Put bluntly: the models disagree with each other before they even meet reality.
And then reality shows up. Families leave windows cracked because the house feels stuffy from overly tight construction. A teenager runs a gaming PC that draws more than the living room lights. Somebody sets the thermostat to 74 instead of the assumed 72. EIA projects residential electricity rates will climb from 16.48 cents per kilowatt-hour in 2024 to 18.70 cents in 2027, a 13.5% increase in three years. Even if consumption matches the model exactly, the bill will not.
What AI Scoring Gets Right
A new generation of energy assessment tools sidesteps the physics model entirely. ClearlyEnergy and UtilityScore, both participants in the RMI/DOE study, generate estimates from actual utility billing records, tax assessor data, and satellite imagery rather than standardized simulation inputs. Machine learning models in peer-reviewed literature, using gradient-boosted decision trees like XGBoost trained on tens of thousands of real homes, have achieved R-squared values above 0.98 when predicting actual annual energy consumption. SHAP-based interpretability analysis from these models reveals that windows account for 74.3% of a home's envelope-related energy impact, floors 20.2%, walls 4.2%, roofs just 1.4%. That hierarchy does not match how most builders think about insulation upgrades.
These tools do not need a certified rater to visit the house. They do not compare against a 2006 ghost. They measure what a home like yours, in your climate, with your square footage and your vintage of equipment, actually costs to heat and cool based on what similar homes have actually cost. Not should. Did.
The Strongest Case for HERS
Defenders of the current system make a fair argument: HERS was never designed to predict utility bills. It was designed to rank relative efficiency, not to forecast a dollar amount on a monthly statement. A home with a HERS score of 40 genuinely has a better thermal envelope and tighter ductwork than a home at 70. Freddie Mac data shows HERS-rated homes sell for 2.7% more, and better-rated homes command up to a 5% premium. As a market signal, HERS works.
That argument holds right up until the buyer reads the certificate. Estimated annual energy cost. Estimated savings. Bold type. Large font. Those numbers are not hedged as relative rankings. They read as dollar amounts the buyer should expect to save, and Green Builder Media is right to call that "a huge over-promise." Builders absorb the reputational cost when the first January gas bill arrives and the homeowner starts comparing it to the piece of paper pinned on their refrigerator.
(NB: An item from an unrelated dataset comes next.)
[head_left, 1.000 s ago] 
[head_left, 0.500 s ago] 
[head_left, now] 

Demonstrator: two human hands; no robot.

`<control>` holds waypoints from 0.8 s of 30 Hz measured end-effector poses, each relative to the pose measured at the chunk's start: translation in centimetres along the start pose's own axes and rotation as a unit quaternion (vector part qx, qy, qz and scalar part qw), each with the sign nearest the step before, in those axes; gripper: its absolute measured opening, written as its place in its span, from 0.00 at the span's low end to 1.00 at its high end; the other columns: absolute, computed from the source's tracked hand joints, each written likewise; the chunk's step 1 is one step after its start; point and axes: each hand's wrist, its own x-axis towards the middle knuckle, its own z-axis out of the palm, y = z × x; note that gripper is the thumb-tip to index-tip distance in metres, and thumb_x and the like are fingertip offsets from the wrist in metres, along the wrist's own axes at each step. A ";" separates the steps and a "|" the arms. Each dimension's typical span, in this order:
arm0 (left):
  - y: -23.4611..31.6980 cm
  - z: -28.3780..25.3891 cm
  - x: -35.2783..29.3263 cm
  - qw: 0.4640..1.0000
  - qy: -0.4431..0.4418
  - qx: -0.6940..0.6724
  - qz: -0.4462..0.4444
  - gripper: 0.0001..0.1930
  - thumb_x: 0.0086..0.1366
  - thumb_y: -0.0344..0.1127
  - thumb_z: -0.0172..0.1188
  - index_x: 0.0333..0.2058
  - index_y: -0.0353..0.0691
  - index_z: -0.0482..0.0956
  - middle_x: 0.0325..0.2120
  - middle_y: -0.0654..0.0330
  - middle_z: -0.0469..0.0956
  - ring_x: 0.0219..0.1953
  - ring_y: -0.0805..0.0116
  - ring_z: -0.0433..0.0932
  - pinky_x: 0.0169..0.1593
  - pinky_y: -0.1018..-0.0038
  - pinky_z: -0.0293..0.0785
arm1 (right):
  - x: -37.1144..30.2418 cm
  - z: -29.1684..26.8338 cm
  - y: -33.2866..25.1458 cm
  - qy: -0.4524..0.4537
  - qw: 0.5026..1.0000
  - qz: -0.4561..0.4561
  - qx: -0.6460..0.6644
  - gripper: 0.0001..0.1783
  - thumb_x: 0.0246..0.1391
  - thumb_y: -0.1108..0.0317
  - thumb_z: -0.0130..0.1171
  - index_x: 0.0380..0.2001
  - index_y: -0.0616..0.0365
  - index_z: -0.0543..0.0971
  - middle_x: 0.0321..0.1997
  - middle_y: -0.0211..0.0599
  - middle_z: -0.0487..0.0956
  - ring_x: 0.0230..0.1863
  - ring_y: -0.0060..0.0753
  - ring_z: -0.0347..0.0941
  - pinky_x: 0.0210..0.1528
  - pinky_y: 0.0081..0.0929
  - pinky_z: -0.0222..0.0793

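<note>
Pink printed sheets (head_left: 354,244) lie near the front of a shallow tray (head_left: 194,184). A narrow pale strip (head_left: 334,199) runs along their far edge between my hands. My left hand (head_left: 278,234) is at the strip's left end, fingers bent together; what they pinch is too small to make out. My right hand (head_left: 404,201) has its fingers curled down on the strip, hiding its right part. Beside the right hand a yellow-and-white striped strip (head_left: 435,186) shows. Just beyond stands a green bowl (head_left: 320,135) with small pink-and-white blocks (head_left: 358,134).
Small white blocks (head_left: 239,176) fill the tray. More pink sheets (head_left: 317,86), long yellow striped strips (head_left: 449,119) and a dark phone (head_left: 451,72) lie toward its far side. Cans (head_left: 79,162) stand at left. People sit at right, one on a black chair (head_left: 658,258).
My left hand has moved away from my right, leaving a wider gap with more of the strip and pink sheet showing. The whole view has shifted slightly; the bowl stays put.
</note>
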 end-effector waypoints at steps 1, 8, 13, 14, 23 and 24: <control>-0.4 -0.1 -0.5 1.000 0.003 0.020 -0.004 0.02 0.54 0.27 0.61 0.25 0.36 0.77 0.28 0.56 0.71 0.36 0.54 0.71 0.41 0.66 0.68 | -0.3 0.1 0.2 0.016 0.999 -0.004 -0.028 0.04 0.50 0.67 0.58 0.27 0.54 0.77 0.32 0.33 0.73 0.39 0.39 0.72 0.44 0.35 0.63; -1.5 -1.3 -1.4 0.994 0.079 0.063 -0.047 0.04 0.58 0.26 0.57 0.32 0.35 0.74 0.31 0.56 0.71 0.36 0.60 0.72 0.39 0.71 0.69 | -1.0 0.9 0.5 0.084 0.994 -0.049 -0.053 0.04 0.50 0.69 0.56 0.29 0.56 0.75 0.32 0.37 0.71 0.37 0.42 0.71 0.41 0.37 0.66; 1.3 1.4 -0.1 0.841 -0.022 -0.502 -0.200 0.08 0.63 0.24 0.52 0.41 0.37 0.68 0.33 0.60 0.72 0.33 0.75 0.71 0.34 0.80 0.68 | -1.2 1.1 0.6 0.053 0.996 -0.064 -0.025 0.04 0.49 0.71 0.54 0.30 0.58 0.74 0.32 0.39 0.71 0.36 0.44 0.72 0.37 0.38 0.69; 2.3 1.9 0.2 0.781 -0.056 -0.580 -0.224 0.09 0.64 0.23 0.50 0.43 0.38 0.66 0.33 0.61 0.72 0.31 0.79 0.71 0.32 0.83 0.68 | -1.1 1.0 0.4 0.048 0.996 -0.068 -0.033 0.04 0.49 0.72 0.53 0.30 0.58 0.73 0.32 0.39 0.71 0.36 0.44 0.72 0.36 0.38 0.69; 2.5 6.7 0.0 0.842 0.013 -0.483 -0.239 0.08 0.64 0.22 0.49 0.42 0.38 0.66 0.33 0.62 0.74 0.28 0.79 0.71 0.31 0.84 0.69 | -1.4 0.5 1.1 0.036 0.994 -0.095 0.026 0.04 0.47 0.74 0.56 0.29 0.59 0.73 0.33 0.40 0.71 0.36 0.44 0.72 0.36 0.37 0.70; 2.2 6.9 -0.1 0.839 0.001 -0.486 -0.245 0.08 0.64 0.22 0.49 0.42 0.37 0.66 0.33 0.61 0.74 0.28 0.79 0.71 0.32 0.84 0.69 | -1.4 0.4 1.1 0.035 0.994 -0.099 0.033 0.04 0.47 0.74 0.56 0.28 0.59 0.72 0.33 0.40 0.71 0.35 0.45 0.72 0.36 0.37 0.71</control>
What Builders and Buyers Should Do
For builders: the HERS score is a legitimate competitive tool, but pair it with real data. If you have a subdivision with 50 occupied homes, collect anonymized utility billing from 10 of them. Show prospective buyers what similarly rated homes in the same development actually pay. That number is worth more than any model output.
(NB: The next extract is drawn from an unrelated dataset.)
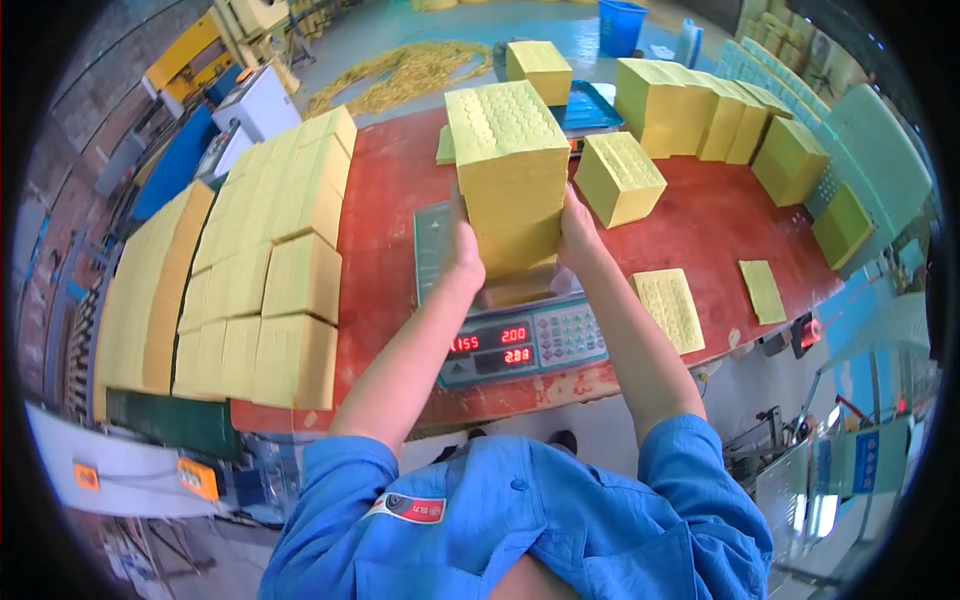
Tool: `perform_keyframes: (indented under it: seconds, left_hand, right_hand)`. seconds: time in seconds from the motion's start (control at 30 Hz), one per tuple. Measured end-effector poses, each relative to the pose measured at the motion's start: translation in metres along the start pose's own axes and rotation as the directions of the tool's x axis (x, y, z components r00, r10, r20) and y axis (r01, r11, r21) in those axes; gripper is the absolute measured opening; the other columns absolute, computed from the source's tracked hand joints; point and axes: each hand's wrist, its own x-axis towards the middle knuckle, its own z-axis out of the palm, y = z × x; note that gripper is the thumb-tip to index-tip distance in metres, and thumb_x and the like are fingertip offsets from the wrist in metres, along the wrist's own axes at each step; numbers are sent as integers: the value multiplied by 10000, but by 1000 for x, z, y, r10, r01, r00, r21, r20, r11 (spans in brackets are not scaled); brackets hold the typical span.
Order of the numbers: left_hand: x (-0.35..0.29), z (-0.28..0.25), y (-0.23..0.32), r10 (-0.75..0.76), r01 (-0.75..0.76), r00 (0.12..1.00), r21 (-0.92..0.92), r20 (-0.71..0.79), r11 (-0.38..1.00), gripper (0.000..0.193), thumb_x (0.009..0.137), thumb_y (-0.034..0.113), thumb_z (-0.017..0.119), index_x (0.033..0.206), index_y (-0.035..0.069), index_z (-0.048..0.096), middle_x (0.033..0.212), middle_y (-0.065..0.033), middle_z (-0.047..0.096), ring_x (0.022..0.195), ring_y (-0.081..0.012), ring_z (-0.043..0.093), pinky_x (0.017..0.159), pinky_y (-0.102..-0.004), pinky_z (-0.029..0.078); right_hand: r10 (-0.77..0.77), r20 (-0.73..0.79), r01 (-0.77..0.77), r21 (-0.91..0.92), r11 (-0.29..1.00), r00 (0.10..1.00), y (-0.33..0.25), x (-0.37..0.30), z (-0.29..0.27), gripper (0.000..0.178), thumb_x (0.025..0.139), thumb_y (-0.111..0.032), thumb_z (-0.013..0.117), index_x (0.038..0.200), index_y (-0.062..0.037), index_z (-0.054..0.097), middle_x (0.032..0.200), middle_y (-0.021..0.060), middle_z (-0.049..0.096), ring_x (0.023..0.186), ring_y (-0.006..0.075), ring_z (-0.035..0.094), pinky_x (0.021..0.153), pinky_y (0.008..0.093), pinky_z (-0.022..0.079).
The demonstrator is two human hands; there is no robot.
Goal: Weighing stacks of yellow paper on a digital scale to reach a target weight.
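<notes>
Held item: tall yellow stack (508, 195) of soft-looking sheets, upright, embossed on its top face; located over the platform of the scale (572, 335), near the middle of the red worktop (385, 220).
Left hand (465, 248): pressed flat to the stack's left side, holding it jointly with the other.
Right hand (576, 230): pressed to the opposite side, same hold.
Scale contact: cannot tell whether the stack bears on the platform or is slightly lifted; the red display (493, 345) is lit.
Handling progress: judged partway; this stack is not yet released.
Ordered stock: left rows (268, 245) stand in close order, judged finished.
Outstanding stock: judged to be the short stack (620, 180), embossed pad (668, 310) and thin pad (762, 292), lying apart right of the scale, plus the back-right stacks (668, 112).
Blue bucket (621, 28): upright on the floor beyond; contents not discernible.
Blue tray (592, 108): behind the held stack, partly hidden; contents cannot be confirmed.
</notes>
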Motion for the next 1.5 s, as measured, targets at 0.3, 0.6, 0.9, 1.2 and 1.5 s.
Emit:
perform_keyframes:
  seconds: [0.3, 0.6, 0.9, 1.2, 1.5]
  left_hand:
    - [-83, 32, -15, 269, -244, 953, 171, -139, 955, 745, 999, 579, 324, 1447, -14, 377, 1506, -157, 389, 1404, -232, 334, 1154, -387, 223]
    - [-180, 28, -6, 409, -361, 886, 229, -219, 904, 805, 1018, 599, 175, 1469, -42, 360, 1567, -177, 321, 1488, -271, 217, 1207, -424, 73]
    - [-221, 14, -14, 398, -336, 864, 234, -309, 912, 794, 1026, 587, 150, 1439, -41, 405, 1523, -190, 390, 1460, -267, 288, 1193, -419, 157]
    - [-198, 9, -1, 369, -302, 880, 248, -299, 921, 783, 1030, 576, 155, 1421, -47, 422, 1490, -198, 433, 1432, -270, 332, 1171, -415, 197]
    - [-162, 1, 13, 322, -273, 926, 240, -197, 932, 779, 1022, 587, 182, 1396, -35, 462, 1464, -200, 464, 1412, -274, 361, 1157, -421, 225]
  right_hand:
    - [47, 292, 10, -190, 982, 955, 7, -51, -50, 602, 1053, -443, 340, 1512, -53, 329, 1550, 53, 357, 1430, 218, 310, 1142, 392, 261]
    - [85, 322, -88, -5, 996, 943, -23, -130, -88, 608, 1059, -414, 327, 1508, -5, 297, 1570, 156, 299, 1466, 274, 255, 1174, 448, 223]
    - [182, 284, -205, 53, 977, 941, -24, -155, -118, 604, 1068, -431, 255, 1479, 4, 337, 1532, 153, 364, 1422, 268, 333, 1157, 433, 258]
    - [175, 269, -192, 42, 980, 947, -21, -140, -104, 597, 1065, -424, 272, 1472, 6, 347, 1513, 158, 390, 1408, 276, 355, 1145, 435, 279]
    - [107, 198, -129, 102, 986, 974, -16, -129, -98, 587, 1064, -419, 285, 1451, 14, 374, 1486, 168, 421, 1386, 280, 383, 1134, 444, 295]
For buyers: ask two questions. First, what is the HERS score? Second, what do current homeowners in this community actually pay for energy? If the builder cannot answer the second question, the first one is a physics estimate, not a financial guarantee.
For both: AI-powered energy scoring is still early. No tool is perfect, and most need more training data in underrepresented climate zones and housing types. But the trajectory is clear. Tools that learn from millions of actual utility records will eventually replace tools that simulate what a home should do under conditions that exist only inside a computer.
When that happens, the certificate on your fridge will finally match the bill in your mailbox. We are not there yet.